Apollo Global Management has raised $1.75 billion for a debt fund to capitalise on the current dislocation in the market.
Accord Fund III B, which took just eight weeks to raise, will focus on “dislocated credit” and is part of the firm’s flagship Accord series, launched in 2017. Accord’s strategy focuses on providing liquidity during times of broad-based market stress by purchasing “high-quality, secured cross-asset credit risk”, Apollo said in a news release.
Apollo said the rapid fundraising was “driven by institutional demand for strategies that invest amid the volatility and market conditions seen in the first quarter of 2020”, when the coronavirus erupted in the US.
Apollo called “75 percent of the remaining capital” in its Accord III fund within seven business days in March as high-yield spreads doubled, an Apollo spokeswoman told Private Debt Investor. Accord Fund III B has a short-term investment period as it is an interim fund offering, she added.
The spokeswoman said more than 50 percent of Accord Fund III B’s investors are new to the strategy, and the firm sees a “meaningful opportunity” for the strategy because of expected volatility. She declined to comment further.
Among the fund’s investors is Investment Management Corporation of Ontario, which committed $250 million. IMCO, which said the commitment is its first to an Apollo-managed fund, said Accord Fund III will focus on investing in credits “that have traded down due to liquidity-driven selling and non-economic reasons”.
Jennifer Hartviksen, IMCO’s managing director, global credit, noted in a statement that the investment process in Accord Fund III B, from analysis to fund close, took approximately one month and demonstrates “how nimble our team can be in seeking valuable opportunities for our clients”.
IMCO, which manages $70.3 billion of assets, recently launched its global credit programme as a separate asset class to provide higher risk-adjusted returns than traditional fixed income. The investment in the Accord fund exemplifies the opportunities IMCO is pursuing, with sponsors IMCO believes have “deep expertise delivering and differentiating exposures, who are transparent, opportunistic and value-oriented”, Christian Hensley, senior managing director, private equities and credit, said in the statement.
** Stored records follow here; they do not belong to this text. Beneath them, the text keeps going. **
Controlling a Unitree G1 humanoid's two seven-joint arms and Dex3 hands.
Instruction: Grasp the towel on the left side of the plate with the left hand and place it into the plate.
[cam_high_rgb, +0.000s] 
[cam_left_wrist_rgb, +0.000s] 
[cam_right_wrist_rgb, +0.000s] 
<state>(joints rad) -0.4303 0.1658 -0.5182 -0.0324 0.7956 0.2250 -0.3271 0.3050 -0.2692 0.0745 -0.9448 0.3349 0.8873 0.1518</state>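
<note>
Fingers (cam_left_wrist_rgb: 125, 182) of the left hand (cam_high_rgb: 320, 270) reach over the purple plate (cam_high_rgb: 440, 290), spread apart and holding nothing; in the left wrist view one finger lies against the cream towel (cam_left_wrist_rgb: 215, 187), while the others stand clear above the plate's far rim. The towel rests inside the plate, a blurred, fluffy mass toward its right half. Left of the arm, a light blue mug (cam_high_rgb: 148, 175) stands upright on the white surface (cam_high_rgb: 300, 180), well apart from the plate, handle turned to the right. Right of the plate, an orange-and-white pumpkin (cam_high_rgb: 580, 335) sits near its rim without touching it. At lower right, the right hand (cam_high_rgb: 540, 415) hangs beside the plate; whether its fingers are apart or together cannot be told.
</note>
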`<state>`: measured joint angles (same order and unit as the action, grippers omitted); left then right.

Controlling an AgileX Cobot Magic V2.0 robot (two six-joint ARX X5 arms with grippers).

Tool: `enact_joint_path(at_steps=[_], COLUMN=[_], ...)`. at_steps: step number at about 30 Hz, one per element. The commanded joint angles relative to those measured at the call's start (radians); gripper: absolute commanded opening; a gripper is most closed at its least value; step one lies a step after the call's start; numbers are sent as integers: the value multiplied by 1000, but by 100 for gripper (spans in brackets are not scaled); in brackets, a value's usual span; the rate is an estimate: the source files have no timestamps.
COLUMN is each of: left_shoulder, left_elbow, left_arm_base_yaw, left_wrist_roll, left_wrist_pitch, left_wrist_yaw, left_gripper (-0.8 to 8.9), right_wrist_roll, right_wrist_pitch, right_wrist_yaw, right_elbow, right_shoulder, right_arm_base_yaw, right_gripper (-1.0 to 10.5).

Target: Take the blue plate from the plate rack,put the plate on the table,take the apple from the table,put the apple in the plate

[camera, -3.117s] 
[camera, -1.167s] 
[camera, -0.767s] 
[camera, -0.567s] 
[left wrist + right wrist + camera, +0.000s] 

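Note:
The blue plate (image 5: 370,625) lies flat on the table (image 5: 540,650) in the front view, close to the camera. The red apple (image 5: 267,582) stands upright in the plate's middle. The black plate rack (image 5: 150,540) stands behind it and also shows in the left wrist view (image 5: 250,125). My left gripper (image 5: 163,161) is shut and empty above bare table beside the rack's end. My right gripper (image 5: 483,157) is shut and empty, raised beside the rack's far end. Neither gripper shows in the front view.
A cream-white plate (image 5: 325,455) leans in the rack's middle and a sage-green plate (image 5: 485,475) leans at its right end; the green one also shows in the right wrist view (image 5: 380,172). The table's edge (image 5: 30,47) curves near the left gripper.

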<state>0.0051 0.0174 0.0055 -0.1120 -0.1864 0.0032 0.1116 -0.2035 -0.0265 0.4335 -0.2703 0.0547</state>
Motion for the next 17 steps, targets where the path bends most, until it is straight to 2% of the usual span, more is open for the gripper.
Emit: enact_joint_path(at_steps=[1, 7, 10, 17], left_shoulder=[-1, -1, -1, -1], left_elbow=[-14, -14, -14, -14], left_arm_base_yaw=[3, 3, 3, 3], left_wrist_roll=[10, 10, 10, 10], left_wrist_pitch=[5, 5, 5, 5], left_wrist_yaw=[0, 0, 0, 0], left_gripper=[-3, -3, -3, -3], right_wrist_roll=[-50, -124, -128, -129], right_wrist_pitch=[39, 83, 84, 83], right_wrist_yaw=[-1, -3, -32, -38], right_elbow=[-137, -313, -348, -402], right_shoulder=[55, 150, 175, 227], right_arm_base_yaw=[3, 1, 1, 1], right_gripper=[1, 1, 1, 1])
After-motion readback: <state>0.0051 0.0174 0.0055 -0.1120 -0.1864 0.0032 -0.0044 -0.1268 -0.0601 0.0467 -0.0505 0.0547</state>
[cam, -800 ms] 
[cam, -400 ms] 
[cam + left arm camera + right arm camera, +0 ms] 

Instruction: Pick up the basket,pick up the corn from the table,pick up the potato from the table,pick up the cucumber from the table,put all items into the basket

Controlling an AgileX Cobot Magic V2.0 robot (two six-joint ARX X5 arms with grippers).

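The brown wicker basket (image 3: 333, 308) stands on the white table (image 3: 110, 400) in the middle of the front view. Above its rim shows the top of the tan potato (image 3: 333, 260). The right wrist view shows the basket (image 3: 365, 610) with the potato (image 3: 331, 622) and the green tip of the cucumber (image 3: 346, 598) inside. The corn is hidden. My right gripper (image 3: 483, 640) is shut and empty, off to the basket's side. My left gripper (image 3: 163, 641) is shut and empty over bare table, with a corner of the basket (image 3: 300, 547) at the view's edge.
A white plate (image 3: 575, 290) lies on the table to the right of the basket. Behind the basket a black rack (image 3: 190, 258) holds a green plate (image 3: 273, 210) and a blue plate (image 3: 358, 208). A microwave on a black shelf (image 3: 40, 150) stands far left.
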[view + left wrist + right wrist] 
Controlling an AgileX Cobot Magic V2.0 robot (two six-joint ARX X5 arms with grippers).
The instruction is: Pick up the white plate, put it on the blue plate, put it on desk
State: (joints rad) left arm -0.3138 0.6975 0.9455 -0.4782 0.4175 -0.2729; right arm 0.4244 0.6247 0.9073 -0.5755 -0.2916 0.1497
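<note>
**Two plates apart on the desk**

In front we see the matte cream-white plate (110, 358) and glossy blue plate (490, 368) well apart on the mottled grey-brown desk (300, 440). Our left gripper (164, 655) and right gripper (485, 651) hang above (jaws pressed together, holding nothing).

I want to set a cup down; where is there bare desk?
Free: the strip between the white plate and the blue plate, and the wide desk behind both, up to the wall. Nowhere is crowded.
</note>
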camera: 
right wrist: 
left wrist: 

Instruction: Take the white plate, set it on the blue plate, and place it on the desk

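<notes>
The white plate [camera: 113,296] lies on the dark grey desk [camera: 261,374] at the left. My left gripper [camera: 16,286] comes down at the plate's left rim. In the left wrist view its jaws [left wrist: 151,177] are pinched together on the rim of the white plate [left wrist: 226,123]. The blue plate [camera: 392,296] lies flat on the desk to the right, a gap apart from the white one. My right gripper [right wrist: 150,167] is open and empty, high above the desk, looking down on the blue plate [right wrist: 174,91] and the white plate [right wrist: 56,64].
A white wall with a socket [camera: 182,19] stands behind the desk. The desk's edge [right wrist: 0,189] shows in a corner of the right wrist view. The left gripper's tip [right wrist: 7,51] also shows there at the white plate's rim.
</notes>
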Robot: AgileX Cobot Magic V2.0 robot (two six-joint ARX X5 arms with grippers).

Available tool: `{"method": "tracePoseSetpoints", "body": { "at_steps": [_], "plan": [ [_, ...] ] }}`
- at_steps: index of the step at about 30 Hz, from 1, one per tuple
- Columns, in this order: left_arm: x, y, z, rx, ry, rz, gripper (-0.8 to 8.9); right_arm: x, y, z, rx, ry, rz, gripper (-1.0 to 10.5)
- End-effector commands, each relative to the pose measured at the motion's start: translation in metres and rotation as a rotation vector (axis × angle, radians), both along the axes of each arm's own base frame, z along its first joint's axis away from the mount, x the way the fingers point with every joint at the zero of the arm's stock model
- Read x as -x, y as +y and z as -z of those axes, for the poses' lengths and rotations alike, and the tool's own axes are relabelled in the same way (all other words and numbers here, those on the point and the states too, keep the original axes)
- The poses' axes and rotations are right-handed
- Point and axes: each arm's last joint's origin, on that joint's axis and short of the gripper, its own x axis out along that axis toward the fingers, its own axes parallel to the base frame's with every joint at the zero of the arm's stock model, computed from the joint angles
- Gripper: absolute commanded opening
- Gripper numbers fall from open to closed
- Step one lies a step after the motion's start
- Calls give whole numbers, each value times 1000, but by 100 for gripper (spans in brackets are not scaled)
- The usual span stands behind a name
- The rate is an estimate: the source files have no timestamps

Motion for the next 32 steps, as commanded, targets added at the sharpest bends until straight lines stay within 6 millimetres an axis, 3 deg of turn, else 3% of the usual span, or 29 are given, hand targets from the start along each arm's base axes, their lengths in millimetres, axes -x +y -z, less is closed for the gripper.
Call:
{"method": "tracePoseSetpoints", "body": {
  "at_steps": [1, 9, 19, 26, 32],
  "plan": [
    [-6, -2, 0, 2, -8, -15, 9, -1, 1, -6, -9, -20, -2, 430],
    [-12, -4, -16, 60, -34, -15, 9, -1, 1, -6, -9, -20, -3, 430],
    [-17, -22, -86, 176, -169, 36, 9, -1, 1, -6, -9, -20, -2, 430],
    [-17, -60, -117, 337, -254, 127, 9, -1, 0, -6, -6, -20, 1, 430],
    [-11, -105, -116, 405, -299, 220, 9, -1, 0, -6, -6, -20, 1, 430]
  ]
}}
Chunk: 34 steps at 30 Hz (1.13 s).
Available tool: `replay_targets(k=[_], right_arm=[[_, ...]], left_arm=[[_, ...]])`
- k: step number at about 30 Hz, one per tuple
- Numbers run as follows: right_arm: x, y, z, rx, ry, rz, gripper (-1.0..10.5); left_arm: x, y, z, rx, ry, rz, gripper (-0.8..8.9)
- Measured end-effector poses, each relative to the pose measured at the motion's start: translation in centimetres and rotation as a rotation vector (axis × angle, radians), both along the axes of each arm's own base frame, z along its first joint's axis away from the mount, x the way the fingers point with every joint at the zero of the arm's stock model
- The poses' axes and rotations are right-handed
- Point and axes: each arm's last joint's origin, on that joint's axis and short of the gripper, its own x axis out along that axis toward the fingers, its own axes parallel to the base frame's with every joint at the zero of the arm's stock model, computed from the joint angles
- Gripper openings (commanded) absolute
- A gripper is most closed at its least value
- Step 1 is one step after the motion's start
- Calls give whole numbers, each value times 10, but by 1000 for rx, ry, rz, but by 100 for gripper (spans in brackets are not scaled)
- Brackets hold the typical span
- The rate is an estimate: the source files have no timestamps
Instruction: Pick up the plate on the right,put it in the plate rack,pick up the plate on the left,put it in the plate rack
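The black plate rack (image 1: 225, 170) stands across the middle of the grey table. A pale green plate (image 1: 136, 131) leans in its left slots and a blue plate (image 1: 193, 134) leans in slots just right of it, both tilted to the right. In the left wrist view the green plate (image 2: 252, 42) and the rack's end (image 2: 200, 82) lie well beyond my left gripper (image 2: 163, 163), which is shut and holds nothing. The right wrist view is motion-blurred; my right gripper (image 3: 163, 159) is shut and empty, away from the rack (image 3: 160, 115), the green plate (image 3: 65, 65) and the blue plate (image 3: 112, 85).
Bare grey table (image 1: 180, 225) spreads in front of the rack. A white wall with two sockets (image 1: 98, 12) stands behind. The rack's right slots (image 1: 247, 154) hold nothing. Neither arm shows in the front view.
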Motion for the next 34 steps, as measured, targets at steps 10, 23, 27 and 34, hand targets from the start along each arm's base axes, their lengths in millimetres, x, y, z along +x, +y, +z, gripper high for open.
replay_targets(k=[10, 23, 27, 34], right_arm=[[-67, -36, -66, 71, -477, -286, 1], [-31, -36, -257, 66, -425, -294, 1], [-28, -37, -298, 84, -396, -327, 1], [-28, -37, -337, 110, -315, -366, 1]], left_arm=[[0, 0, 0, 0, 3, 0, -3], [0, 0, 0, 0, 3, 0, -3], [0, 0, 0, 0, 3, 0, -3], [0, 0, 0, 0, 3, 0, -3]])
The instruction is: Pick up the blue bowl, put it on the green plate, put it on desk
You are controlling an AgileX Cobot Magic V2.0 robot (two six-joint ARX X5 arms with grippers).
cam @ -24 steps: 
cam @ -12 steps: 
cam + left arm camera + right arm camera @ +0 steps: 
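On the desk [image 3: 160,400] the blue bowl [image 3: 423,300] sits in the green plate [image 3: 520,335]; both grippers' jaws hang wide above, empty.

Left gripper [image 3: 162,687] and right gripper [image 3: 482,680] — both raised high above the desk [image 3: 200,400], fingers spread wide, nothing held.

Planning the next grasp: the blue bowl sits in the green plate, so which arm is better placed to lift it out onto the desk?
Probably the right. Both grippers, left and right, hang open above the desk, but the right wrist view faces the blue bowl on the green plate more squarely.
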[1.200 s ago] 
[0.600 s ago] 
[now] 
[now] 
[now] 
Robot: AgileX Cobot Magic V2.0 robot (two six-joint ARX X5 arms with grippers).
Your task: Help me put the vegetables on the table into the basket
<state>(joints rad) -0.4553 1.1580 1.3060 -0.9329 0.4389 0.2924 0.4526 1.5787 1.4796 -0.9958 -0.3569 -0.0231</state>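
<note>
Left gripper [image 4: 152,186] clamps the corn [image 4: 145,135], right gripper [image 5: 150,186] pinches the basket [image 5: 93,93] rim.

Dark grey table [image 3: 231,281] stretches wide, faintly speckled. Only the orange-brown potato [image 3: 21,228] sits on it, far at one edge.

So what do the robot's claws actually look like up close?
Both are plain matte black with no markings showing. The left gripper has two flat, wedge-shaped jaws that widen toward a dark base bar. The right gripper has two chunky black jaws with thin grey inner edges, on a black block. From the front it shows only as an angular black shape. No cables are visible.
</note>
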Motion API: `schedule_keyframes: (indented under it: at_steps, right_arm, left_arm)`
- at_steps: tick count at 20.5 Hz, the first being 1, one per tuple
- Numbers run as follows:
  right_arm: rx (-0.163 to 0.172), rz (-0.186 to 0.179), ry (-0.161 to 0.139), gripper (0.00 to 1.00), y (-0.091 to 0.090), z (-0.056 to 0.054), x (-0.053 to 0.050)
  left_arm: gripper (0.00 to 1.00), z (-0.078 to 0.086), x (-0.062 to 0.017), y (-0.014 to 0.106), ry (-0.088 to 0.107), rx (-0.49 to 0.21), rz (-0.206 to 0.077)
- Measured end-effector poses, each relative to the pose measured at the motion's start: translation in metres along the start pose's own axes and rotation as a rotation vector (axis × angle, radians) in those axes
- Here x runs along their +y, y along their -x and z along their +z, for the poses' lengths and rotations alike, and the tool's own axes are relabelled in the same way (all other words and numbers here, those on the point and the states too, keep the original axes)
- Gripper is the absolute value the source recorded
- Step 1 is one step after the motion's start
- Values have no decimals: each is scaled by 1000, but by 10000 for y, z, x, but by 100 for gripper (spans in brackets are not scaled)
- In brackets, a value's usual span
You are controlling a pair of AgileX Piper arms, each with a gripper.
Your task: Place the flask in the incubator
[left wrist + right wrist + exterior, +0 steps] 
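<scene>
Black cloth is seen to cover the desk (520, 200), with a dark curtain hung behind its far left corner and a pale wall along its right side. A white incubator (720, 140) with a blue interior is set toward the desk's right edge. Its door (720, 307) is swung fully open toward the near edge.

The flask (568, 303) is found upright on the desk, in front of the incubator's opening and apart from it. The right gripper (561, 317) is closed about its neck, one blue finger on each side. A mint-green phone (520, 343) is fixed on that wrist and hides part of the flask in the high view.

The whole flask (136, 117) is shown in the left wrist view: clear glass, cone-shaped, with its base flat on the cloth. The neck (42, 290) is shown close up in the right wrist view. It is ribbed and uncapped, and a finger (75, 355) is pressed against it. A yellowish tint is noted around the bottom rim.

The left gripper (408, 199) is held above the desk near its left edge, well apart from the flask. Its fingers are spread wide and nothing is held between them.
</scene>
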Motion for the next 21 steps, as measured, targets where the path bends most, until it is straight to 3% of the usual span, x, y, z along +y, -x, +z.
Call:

John Zito, deputy CIO of credit and co-head of global corporate credit at Apollo, said in Apollo’s statement that the firm saw “significant opportunities” in the first quarter to invest in mispriced credit risk, driven by the volatile environment, and the firm expects volatility to continue “as markets respond to the crisis and structural conditions”. The Accord strategy is one of several the firm has designed to address opportunities across dislocation, distressed, origination and capital solutions.